Tak akan ada lagu-lagu galau semacam Mantan Terindah atau lagu Melewatkanmu-nya Adera, kalau manusia tidak didesain untuk menjadi makhluk yang tak pernah puas. Seseorang yang dulu mati-matian dikejar menjadi membosankan karena tidak ada hal baru dalam dirinya. Karena tidak ada lagi tantangan untuk bisa mendapatkan hatinya. Sementara itu, seperti teman saya,mantan terlihat menggoda karena hal-hal yang dulu pernah dia miliki sudah tak lagi dia miliki.
Kalau begitu, lantas manusia didesain juga untuk tak bisa bahagia? Tidak juga.
Selain punya keinginan, manusia juga mampu mengontrol dirinya sendiri. Kontrol itulah yang membuat kita mampu berdamai dengan kehidupan.
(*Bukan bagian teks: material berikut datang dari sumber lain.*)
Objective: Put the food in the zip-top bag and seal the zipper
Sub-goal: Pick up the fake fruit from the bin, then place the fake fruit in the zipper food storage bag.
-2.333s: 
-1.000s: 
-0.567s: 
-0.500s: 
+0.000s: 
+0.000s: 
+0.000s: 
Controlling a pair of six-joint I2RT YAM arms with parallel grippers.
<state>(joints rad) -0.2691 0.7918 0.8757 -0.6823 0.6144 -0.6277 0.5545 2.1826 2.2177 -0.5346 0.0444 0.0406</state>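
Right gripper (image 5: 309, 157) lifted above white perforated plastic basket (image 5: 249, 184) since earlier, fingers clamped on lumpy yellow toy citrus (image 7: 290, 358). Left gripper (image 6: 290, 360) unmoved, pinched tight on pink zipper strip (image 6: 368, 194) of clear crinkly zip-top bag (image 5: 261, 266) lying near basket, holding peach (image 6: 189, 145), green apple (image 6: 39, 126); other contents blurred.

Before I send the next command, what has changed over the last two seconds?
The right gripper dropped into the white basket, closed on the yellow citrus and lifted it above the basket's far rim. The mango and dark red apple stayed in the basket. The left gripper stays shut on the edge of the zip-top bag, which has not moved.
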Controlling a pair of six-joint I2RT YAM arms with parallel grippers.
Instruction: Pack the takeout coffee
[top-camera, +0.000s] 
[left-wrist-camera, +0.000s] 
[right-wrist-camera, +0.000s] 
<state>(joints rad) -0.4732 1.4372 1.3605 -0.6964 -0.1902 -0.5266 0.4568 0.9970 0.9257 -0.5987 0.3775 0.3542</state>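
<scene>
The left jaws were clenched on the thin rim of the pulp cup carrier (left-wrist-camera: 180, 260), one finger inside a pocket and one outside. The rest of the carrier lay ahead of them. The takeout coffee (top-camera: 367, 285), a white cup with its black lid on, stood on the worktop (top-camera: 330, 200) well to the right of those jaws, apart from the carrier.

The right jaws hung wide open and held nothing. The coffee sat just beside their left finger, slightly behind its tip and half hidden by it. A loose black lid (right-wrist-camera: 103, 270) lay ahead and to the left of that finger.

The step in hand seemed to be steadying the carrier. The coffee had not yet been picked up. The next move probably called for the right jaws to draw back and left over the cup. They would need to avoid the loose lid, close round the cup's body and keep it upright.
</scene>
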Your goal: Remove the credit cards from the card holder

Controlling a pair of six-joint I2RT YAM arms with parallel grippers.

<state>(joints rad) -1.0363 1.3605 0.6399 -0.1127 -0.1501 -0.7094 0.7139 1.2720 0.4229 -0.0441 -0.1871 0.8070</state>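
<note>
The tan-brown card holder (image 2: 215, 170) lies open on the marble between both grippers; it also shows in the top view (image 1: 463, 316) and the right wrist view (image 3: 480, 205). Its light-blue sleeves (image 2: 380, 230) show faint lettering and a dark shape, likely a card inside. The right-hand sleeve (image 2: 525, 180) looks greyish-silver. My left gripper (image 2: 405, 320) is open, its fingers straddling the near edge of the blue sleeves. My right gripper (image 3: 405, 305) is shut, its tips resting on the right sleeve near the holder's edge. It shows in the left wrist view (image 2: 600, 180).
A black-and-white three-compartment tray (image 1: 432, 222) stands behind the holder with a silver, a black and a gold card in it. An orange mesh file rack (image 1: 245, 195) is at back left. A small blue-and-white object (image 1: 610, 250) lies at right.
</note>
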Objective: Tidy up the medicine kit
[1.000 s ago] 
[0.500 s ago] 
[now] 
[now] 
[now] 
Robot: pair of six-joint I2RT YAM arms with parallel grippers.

Kontrol tidak hanya tentang mengendalikan diri, tetapi juga mencari cara agar kita tetap bisa bahagia dengan hal -hal yang kita miliki. Tidak selamanya setiap orang punya mantan terindah. Banyak pula yang pada akhirnya bisa menikmati hidup dengan seseorang yang mereka nikahi sampai mati dan melupakan mantan mereka.
Caranya sebetulnya tidak sulit: kita harus senantiasa sadar atas pilihan kita sendiri, kemudian menempatkan diri kita pada pilihan yang dulu kita lepaskan.
Dalam kasus teman saya misalnya. Bisa saja dia mengingat-ingat kembali betapa dominan dan menyebalkannya Didi. Betapa pongahnya Didi dalam beberapa kesempatan. Bukan untuk membenci, tetapi untuk melupakan. Hal yang sama juga bisa diterapkan dalam hal lain. Ada kenalan lain yang punya anak berusia hampir dua tahun dan terkadang mengeluh bahwa dia iri dengan temannya yang masih lajang dan bisa jalan-jalan. Semestinya dia memposisikan dirinya di tempat temannya tersebut. Bahwa temannya itu tak kunjung menemukan cinta yang dia inginkan dan bahwa hidup yang dimiliki kenalan saya adalah hidup yang dia dambakan.
Mudah saja. Tinggal balikkan persepsimu. Begitu, bukan? Hanya itu cara terbaik untuk mengontrol kemauan yang tak pernah ada habisnya, terutama untuk sesuatu yang tak pernah atau tak lagi kita miliki.